Last week I went to lunch with my aunt and while on my way back to the office I stopped at the local Starbucks for a little treat. As soon as I walked in I saw that the Pumpkin Spice Latte was back. This is my all time favorite flavored coffee. I ordered a tall with soy milk, no whip.
I know soy milk is not Paleo compliant but regular diary kills my stomach, and it was only a small treat. About 30 minutes after finishing the coffee, I felt deathly ill. I wondered if it was the soy milk? Later that afternoon, my friend was commenting on Facebook that the pumpkin spice flavor wasn’t vegan because it has condensed milk and sweetened condensed milk. *LIGHTBULB MOMENT* That’s why I was ill.

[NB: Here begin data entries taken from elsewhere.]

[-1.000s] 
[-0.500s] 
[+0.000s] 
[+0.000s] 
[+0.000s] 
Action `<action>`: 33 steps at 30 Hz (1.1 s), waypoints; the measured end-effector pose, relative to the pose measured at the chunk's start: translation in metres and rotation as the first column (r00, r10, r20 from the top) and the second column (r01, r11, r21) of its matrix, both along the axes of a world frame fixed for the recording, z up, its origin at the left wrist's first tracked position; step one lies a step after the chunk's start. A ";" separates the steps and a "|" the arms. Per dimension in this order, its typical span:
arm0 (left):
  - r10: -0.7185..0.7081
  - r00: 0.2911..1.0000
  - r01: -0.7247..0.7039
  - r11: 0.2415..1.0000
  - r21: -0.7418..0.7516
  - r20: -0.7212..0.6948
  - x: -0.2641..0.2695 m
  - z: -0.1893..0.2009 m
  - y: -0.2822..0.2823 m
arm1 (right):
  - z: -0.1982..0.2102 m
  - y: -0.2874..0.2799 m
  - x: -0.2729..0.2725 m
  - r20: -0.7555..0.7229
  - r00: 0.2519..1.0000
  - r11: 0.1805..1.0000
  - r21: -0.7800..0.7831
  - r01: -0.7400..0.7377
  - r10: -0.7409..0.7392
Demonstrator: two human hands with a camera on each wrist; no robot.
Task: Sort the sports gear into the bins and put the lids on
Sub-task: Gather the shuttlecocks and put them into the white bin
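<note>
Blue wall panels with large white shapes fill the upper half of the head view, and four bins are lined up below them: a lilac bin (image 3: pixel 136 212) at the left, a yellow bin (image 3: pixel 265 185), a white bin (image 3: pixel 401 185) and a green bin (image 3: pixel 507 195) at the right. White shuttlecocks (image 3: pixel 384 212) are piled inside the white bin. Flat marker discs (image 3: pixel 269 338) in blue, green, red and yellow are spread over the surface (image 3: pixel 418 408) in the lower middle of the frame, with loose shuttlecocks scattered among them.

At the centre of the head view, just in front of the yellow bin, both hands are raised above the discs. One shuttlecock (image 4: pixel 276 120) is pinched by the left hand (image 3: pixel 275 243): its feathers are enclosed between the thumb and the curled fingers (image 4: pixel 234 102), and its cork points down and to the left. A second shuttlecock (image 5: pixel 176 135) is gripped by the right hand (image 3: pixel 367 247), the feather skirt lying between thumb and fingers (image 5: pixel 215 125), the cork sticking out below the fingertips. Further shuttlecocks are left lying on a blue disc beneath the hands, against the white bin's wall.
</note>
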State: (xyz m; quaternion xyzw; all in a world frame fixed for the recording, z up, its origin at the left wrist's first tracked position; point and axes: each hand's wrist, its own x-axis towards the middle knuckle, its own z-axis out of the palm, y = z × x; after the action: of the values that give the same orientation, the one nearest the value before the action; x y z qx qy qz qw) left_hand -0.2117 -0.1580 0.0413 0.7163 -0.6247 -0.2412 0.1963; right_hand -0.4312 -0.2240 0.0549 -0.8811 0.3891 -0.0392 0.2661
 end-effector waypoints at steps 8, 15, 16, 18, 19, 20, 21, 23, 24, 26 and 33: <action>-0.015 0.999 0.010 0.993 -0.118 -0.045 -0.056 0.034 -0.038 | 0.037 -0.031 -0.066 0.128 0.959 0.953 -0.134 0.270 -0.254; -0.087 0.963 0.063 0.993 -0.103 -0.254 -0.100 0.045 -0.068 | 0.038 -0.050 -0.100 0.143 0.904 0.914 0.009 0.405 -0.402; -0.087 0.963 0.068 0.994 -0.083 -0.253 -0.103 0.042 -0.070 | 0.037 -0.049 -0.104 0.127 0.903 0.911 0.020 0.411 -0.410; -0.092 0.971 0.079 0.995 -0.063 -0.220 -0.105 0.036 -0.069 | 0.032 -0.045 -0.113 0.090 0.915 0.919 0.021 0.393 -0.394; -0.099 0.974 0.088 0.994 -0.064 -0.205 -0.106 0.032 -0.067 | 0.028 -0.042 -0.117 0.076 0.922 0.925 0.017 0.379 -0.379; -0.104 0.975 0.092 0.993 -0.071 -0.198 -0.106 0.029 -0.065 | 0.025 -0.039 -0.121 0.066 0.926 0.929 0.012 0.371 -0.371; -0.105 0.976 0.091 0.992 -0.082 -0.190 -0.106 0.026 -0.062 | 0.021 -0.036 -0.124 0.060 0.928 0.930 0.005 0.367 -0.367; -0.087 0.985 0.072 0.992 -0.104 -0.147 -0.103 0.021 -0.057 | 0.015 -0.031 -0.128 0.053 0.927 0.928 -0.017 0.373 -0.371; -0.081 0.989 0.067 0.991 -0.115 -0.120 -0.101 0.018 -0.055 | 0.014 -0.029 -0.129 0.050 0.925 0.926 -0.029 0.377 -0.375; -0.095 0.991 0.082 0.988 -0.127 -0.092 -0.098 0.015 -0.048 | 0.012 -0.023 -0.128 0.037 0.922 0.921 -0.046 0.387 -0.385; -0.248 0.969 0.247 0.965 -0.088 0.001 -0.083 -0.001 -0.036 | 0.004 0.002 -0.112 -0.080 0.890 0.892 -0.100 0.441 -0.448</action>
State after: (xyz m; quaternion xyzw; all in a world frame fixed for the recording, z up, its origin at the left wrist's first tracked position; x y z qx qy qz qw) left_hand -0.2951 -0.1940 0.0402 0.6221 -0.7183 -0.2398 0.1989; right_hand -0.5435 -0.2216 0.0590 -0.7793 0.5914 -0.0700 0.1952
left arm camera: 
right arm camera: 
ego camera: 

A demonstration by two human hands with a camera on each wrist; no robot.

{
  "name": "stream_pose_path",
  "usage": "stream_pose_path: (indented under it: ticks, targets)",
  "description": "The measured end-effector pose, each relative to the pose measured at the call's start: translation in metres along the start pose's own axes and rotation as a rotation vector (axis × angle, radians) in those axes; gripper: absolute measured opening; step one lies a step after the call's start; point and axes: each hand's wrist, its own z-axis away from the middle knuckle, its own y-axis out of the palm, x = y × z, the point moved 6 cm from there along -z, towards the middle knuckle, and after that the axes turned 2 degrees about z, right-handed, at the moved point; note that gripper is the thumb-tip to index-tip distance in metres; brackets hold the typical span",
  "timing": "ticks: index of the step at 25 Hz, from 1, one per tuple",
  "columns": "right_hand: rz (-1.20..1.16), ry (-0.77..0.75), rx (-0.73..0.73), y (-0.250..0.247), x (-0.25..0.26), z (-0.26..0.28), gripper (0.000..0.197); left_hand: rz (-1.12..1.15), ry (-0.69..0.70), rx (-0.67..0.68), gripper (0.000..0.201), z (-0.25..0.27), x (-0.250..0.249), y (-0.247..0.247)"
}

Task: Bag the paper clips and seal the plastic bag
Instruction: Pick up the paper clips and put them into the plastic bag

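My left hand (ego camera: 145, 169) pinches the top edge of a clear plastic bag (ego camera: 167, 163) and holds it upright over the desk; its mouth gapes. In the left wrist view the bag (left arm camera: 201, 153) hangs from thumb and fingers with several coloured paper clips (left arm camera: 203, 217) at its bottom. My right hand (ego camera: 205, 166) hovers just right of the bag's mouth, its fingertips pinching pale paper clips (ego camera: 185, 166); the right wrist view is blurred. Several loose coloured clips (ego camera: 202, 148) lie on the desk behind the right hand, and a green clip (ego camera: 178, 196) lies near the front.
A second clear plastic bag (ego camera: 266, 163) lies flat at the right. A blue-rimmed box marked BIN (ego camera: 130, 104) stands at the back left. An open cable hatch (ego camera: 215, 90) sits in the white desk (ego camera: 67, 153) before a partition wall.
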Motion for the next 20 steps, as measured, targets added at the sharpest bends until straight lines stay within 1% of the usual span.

That moment started me on a quest to find a recipe for pumpkin spice creamer that was dairy-free, chemical-free, sugar-free and (for my friend) vegan. I searched the internet for a recipe, but couldn’t find anything that met all of my criteria. I ended up starting with a recipe found at Deliciously Organic and altering it to fit my flavor profile.
- 1 can coconut milk
- 1/2 cup pumpkin puree
- 1/3 cup date syrup (recipe here)
- 2 teaspoons pumpkin pie spice
- 1/2 teaspoon nutmeg
- 1/4 teaspoon clove
Remove from heat and allow to cool to room temperature. Store in refrigerator up to 10 days.